As the web becomes increasingly multilingual and more domains host content in various languages, an anti-pattern tends to surface: the use of flags to represent sections in different languages.

As more content gets written (or translated) and added to a website, the section and navigation system gets redesigned accordingly. But the underlying assumptions about hosting multilingual content and the best way to present it to a bigger and more varied audience are often not being properly thought through.

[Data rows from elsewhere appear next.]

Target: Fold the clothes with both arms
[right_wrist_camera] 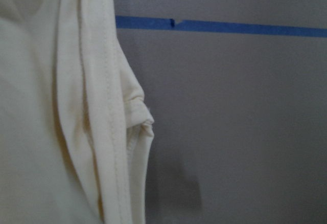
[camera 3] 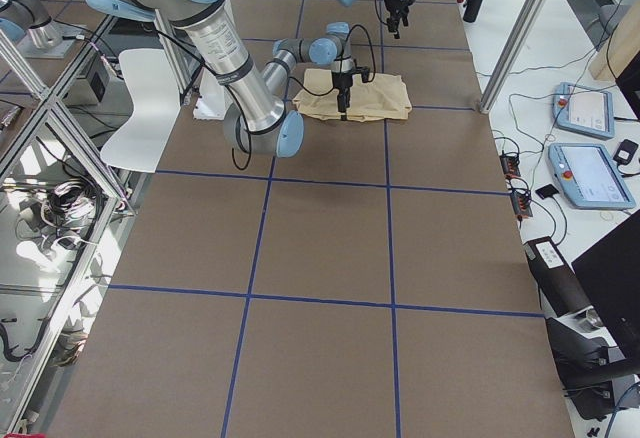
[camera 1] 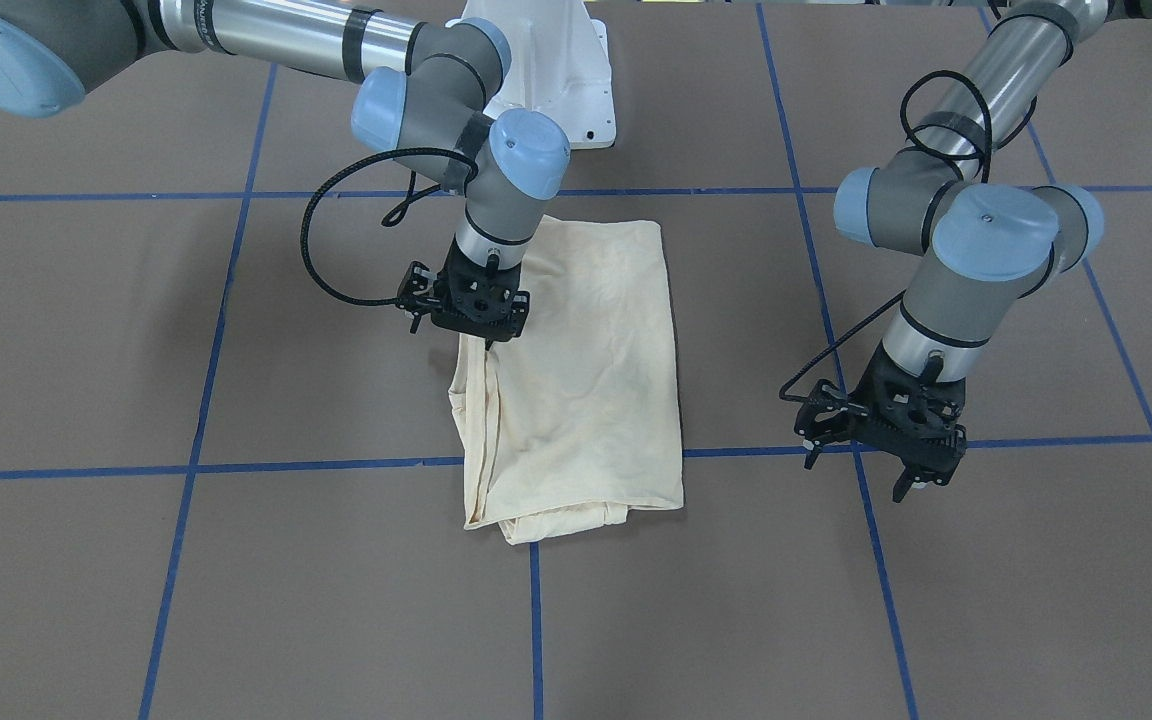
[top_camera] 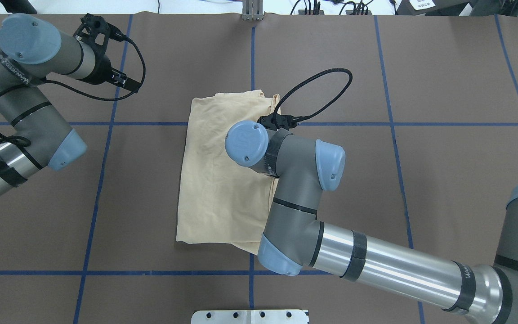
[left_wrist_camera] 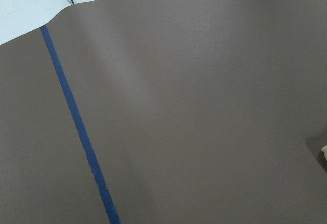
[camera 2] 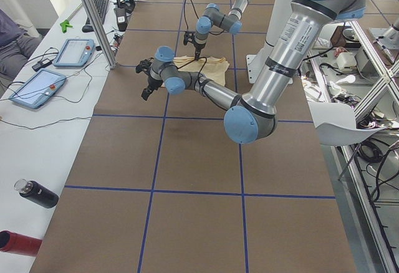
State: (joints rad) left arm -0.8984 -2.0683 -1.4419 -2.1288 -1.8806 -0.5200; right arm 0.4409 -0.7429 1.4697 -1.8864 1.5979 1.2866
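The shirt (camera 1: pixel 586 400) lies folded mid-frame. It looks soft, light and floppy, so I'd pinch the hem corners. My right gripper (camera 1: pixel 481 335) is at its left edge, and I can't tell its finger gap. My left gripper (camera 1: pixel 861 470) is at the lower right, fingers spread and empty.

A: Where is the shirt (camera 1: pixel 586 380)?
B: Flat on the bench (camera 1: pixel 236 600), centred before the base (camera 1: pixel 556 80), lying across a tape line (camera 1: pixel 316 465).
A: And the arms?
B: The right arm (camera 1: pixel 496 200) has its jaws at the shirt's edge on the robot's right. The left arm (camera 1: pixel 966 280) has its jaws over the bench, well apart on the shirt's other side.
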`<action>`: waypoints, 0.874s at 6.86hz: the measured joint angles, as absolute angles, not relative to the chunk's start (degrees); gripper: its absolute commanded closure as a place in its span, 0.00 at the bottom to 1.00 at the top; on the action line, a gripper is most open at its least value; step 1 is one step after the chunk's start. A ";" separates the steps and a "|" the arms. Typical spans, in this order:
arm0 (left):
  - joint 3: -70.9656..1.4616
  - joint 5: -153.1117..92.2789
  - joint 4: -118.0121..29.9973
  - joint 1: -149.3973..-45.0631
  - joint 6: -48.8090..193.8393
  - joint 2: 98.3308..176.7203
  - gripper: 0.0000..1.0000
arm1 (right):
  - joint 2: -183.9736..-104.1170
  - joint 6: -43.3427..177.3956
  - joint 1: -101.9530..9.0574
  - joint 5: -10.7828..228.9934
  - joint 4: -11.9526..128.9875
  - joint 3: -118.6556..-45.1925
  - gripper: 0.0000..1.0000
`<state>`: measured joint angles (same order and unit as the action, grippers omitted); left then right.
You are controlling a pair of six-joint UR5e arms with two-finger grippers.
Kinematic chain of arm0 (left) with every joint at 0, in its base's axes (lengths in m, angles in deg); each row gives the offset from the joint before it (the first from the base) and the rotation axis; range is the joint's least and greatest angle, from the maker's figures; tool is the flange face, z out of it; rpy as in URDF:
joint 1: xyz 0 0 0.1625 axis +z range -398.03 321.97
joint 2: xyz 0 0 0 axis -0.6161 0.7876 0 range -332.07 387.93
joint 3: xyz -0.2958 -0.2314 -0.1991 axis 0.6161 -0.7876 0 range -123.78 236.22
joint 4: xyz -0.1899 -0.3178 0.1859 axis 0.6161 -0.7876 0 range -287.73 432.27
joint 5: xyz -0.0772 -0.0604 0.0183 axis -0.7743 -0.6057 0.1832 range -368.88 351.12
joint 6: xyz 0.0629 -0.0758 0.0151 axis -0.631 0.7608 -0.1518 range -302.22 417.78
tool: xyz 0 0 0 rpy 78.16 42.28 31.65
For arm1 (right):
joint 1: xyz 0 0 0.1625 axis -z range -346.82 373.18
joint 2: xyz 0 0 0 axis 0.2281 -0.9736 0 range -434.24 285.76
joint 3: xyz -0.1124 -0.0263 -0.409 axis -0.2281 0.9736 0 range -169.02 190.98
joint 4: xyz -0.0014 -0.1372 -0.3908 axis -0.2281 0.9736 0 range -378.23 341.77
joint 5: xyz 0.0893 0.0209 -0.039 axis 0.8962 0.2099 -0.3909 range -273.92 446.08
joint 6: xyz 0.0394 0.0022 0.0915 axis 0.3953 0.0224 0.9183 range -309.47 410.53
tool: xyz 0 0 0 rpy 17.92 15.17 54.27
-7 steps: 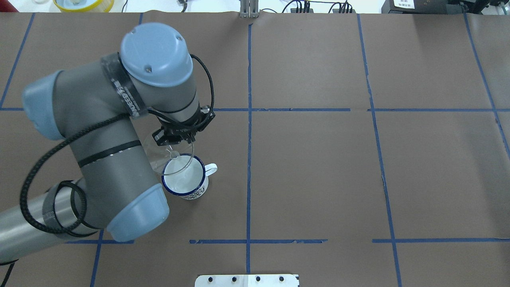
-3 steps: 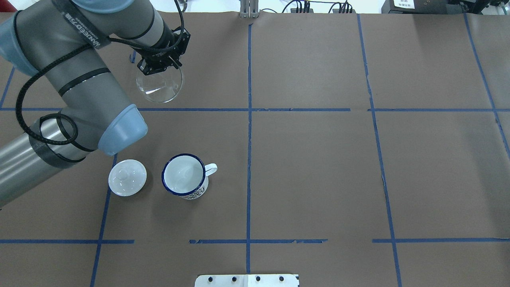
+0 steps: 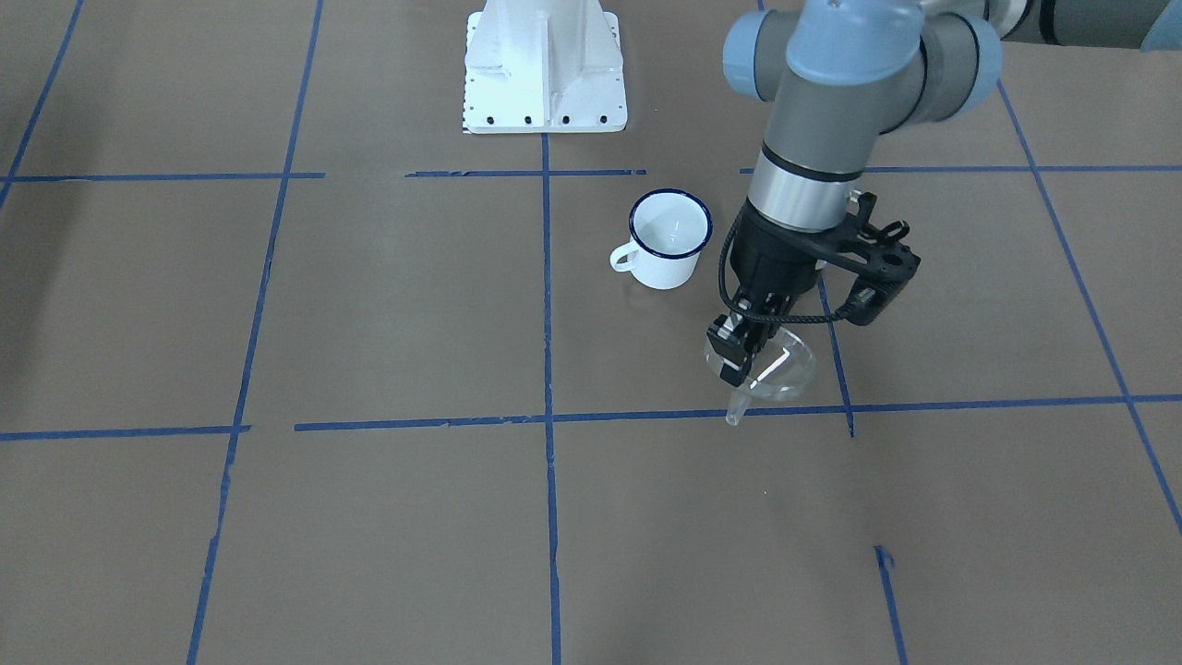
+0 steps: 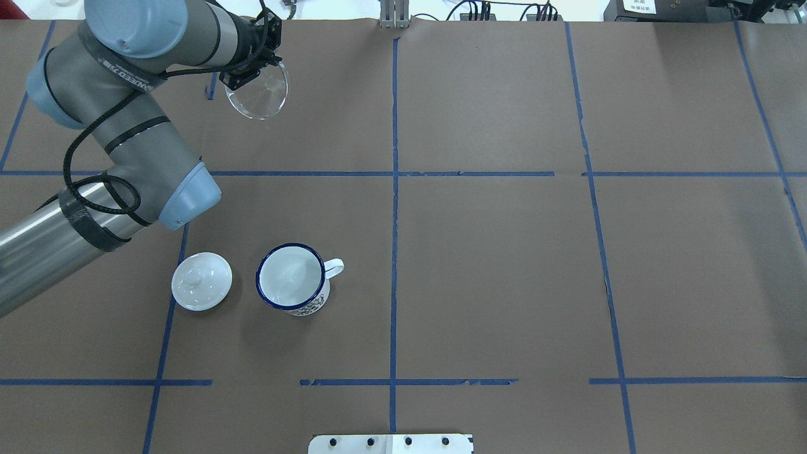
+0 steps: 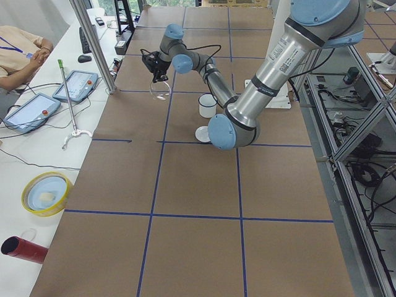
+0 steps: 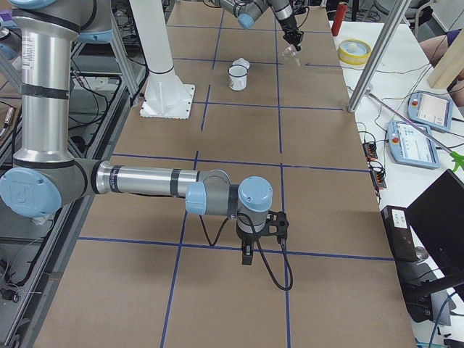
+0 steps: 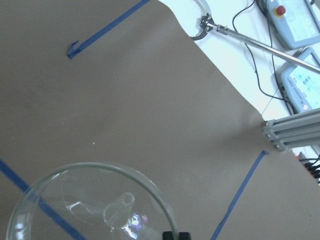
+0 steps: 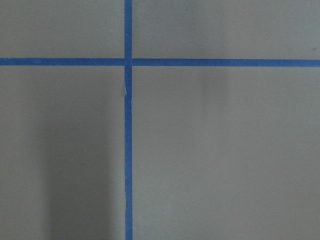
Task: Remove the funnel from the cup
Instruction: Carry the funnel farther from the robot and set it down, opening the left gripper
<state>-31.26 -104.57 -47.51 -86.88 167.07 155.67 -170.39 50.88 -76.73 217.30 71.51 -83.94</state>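
My left gripper (image 4: 242, 78) is shut on the rim of the clear funnel (image 4: 258, 94) and holds it above the table's far left part, spout down and tilted. The front view shows the gripper (image 3: 739, 356) and the funnel (image 3: 774, 369). The left wrist view shows the funnel (image 7: 95, 205) from above. The white mug with a blue rim (image 4: 291, 277) stands apart, nearer the robot, with nothing in it (image 3: 669, 238). My right gripper (image 6: 246, 254) shows only in the right side view, low over the table far from the mug; I cannot tell whether it is open or shut.
A white domed lid with a knob (image 4: 202, 280) lies just left of the mug. The far table edge with cables, teach pendants (image 7: 300, 85) and an aluminium post (image 7: 292, 130) is close to the funnel. The robot's white base plate (image 3: 545, 69) is at the near edge.
The left gripper has lifted the funnel out of the mug and carried it toward the far left of the table. The arm no longer hides the lid.
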 measured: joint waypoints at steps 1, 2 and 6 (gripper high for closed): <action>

I imagine that this is not just because monolinguals or ethnocentrists may be in charge but because i18n best practises usually come as a afterthought.

If you design your website with a navigation system forcing users to go to their preferred content by clicking on a flag, you're making a very infortunate statement about the classification and power relationship between languages and in the process you're very likely to alienate people visiting your website or making use of your webapp. Consider how you'd feel if you had to pick the flag of a foreign country to get to the section most relevant to you? For example if you were Belgian and had to pick the French flag to get to the content relevant to you? Cameroonian and had to pick the UK or French flag? Australian and had to pick the US flag? Swiss and had to pick the German, French or Italian flag? Or Taïwanese and had to pick the Chinese flag? See the pattern and how this is a big can of worms that makes people uncomfortable? Unlike what powers-that-be would like you to believe, flags don't map to languages and country borders don't correspond to linguistic communities. A flag represents a country and many many countries use the same language or have more than one official language (and often more lesser-known languages not officially recognized at the country level).

Instead of flags you should be using the name of the language in autonym form and the corresponding two-letter or three-letter code for the language as standardized in ISO 639.

More details in the W3 i18n best practise WG note and in the "flag or no flag language links" article by Motiva web consulting.
A Debian-branded pocket multi-tool

I've carried around a Victorinox WorkChamp in a belt pouch for ages (more recently along with a mobile device running mostly FLOSS). Now I think my next multi-tool may well be Debian-branded.

An obvious way of bringing together two famously solid, sharp, practical and malleable DIY multi-tools.

"Tools of the trade" or "tribal markings"? Both!